Kaylin nodded. She was handed what Mrs. Erickson no doubt thought of as a knife; it was so dull Kaylin could have done a better job cutting things with her baton. “Do you have a sharpening stone?” she asked, grimacing.
“Not as such, but I don’t generally need a sharp knife. And sometimes the children get a bit unruly, so sharp knives might be a bit of a hazard.”
“They’re ghosts, right?”
“Yes, dear.”
“How can sharp knives be a problem?” Another crash sounded, this one closer. “Never mind. Forget I asked the question.”
“That’ll be Jamal.” Mrs. Erickson reached for an apron, as if falling objects of decent weight were an everyday occurrence. “He can throw things when he loses his temper. Oh, no—that sounds far worse than it is. I think he throws things to prove that he can—that he does exist, that he can somehow still make his presence felt. He doesn’t really like it when I go out, but we’ve reached an agreement.”
“So...he throws things around because he’s having a tantrum in your house, and you call that an agreement?”
“No—he’s throwing things because he doesn’t like that I have a guest.” Her smile, as she turned it toward Kaylin, was almost affectionate. “I don’t have many guests.”
Kaylin could see why. She pulled one of her own long daggers. She’d just sprain her wrist if she continued to use Mrs. Erickson’s knives. “I imagine Jamal scares most possible visitors.”
“A bit, yes. If they could see him, they’d be less frightened, but they can’t. I try not to explain too much, because it makes visitors even more uncomfortable. On the other hand, the neighbor has never tried to enter my house again.”
Kaylin froze. “Again? You mean he tried to force his way in here before?”
“He visited with his mother as a child. But yes, he’s only made one attempt as the adult he’s become.”
“I don’t imagine Jamal cared for him.”
“He’s even objecting to you, dear.”
Fair enough. Kaylin finished cutting what she thought of as broccoli, although it was the wrong color. “Do you mind if I speak to Jamal?”
“Not at all. You might even be able to see him.”

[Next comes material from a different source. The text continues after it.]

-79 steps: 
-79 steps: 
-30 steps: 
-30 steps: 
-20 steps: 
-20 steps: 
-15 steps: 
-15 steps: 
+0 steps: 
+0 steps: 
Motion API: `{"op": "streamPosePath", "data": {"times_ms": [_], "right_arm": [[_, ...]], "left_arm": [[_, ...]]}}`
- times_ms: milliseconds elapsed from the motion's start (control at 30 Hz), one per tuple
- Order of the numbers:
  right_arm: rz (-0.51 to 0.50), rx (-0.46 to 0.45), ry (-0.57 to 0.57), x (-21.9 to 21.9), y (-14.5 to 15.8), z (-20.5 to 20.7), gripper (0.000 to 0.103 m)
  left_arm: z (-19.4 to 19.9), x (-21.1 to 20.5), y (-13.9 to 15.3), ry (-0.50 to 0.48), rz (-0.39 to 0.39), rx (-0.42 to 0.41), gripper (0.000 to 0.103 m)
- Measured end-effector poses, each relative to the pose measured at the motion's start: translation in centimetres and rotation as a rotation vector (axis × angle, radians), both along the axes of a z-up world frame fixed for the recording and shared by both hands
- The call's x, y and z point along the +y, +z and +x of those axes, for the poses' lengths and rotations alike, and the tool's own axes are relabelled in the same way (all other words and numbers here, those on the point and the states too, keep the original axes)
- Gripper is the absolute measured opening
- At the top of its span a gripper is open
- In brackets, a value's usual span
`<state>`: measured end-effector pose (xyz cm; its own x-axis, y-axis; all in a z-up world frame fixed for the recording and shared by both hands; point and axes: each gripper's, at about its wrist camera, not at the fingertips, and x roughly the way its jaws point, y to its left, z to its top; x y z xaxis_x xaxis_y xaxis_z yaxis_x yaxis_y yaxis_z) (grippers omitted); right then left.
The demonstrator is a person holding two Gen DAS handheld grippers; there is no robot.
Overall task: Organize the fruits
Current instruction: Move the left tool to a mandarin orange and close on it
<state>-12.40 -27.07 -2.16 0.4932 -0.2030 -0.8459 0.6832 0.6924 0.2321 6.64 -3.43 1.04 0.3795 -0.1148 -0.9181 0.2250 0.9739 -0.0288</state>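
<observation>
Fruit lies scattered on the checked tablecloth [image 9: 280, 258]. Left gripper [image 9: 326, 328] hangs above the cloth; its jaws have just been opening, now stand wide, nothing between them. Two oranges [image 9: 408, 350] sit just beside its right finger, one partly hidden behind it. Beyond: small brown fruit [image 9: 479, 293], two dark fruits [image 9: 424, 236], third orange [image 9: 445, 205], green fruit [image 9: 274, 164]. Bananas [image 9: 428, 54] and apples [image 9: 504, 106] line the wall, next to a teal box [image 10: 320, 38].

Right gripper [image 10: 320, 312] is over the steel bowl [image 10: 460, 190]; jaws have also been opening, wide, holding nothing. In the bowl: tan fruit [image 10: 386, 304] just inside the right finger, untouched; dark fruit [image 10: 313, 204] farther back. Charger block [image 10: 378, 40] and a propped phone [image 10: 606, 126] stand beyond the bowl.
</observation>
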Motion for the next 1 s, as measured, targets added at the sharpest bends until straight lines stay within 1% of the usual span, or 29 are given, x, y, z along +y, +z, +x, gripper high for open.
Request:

Kaylin rose, wiping the blade before resheathing it. She couldn’t decide if that would be bane or blessing. But as she headed toward the arch—not door—that led from the kitchen, Mrs. Erickson almost shrieked.
“Are you all right?” Mrs. Erickson asked, her worry obvious.
Kaylin frowned in confusion. “I’m fine.” She then looked down at her arms: the marks that adorned her unexposed skin were glowing through the cloth of her sleeves.